The Westchester County Health Department is recommending that individuals who ate or drank at the Sleepy Hollow Country Club between October 30 and November 4 receive preventive treatment against Hepatitis A, a viral illness that affects the liver.
The Health Department learned November 12 that an employee with the illness worked in the club’s Grill Room while infectious. Five people were recently diagnosed with Hepatitis A that was traced to an exposure at a Port Chester restaurant. An investigation by the Health Department revealed the country club employee was apparently infected by one of the five people who were exposed at the restaurant.
“Hepatitis A is generally a mild illness whose symptoms include fatigue, fever, poor appetite, abdominal pain, diarrhea, dark urine, light colored stool and jaundice,” said Health Commissioner Dr. Sherlita Amler. “There are no special medications used to treat a person once symptoms appear, but Hepatitis A transmission to others can be prevented through proper handwashing.”
While the greatest risk is to those who ate or drank at the Grill Room, the Health Department recommends preventive treatment for anyone who ate or drank at the club. Treatment is only effective if given within two weeks of exposure.
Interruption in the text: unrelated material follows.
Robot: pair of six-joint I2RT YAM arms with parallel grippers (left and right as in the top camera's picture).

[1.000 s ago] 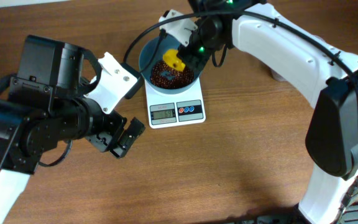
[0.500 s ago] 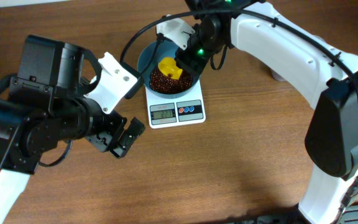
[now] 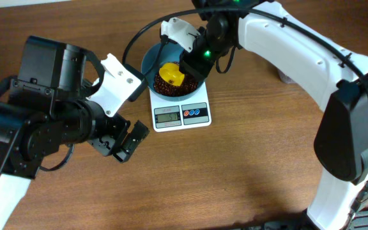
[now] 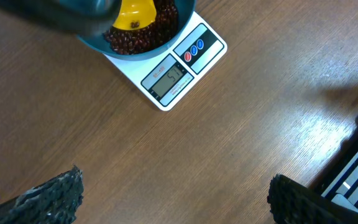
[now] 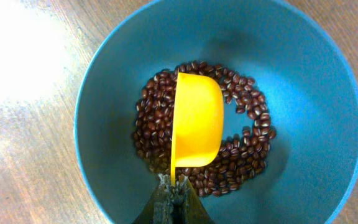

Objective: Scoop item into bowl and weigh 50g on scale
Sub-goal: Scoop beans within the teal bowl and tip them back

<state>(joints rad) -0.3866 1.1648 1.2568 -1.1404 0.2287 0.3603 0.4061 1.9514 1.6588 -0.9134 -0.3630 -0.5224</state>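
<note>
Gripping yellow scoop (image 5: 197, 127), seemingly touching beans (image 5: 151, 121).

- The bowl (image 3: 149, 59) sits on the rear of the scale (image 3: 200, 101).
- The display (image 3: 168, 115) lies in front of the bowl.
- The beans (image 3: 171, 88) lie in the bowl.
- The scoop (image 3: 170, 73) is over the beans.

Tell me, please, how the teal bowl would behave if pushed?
The bowl would probably slide easily: smooth plastic on a flat scale. It seems light, holding only a shallow layer of beans. Those glossy beans would likely roll about.
</note>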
“We value the health and protection of everyone who enjoys Sleepy Hollow,” said Eric Rule, the club’s general manager. “We ask for everyone’s patience while we scrub the club from top to bottom to insure a safe place for our members and their guests to dine. This is a difficult situation, but we have taken steps above and beyond the Health Department guidelines.”
Phelps Hospital is offering free treatment until Friday, November 17. The Health Department is also offering free treatment at a county clinic in White Plains.